During the first 10 games of this season, as the Tar Heels were starting with a mediocre 6-4 record, Davis made only 19 of his 76 3-point attempts (25 percent).

That caused some to flash back to the final game of Carolina’s 2023-24 season, when Davis went 0-for-9 from long range in the Heels’ Sweet 16 loss to Alabama. That marked the only game of the season in which Davis failed to convert even once from beyond the arc.

Over the next seven games this season, in contrast, Davis was 15-for-45 on 3-pointers, for a 33 percent success rate. That’s still not a great number, but it’s a lot better than 25 percent, and it’s about halfway back to the far more desirable 40 percent mark.

“I’ve been watching a lot of film of my jump shots,” Davis said. “Big May (UNC assistant coach Sean May) actually sent me clips of my shot from this year just so I can critique myself and when shots are going in, when shots are not. I felt like the beginning of the year, I was rushing my shot rather than just shooting the basketball, being patient with it. I felt like I was pressing a little bit.

“When I do make a shot, it’s more as I’m set, my feet are set and in a relaxed position. I’ve been doing a good job of doing that.”

Thus far in ACC play, whereas Carolina has the best defensive efficiency numbers in the entire conference (only Duke is even close), the Tar Heels rank only 14th in the newly expanded, 18-team ACC in offensive efficiency, mainly for two reasons. They’re turning the ball over a lot during league games, and they’re hitting only 32.8 percent of their 3-pointers as a team.

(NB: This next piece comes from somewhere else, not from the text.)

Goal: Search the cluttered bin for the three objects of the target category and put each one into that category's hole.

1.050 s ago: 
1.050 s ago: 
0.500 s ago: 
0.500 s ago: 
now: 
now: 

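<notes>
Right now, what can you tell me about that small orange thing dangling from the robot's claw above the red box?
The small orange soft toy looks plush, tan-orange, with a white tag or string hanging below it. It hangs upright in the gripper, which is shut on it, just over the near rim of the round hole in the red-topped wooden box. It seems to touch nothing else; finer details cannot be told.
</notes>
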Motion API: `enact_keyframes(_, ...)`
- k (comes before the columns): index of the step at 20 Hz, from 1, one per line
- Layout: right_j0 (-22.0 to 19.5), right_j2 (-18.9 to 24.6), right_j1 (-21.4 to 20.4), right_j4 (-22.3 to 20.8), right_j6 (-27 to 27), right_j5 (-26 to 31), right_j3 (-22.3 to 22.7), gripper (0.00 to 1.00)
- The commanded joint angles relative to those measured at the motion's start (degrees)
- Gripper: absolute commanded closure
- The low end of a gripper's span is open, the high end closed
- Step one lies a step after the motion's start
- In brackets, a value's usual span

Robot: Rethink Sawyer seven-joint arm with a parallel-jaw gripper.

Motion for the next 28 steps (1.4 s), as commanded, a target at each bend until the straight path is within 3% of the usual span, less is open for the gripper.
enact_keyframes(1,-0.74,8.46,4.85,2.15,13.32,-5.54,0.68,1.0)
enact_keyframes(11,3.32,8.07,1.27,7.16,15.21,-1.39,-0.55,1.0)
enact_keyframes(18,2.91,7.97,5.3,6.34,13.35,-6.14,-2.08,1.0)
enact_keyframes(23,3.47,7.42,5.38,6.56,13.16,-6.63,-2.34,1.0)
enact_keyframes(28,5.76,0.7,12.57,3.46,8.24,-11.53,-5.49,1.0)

While it’s unlikely the Tar Heels will find a great answer to their post problems this season, it seems much more possible that they can improve their backcourt chemistry … and that Davis can rediscover more of his long-range magic.

“The person that knew my shot the most was me, and so I knew when I was making shots. I knew when I was missing and why I was missing,” Hubert Davis said. “In the same regards for RJ, he’s in more of a rhythm now and knocking down shots, and that’s exactly the way that I like it.”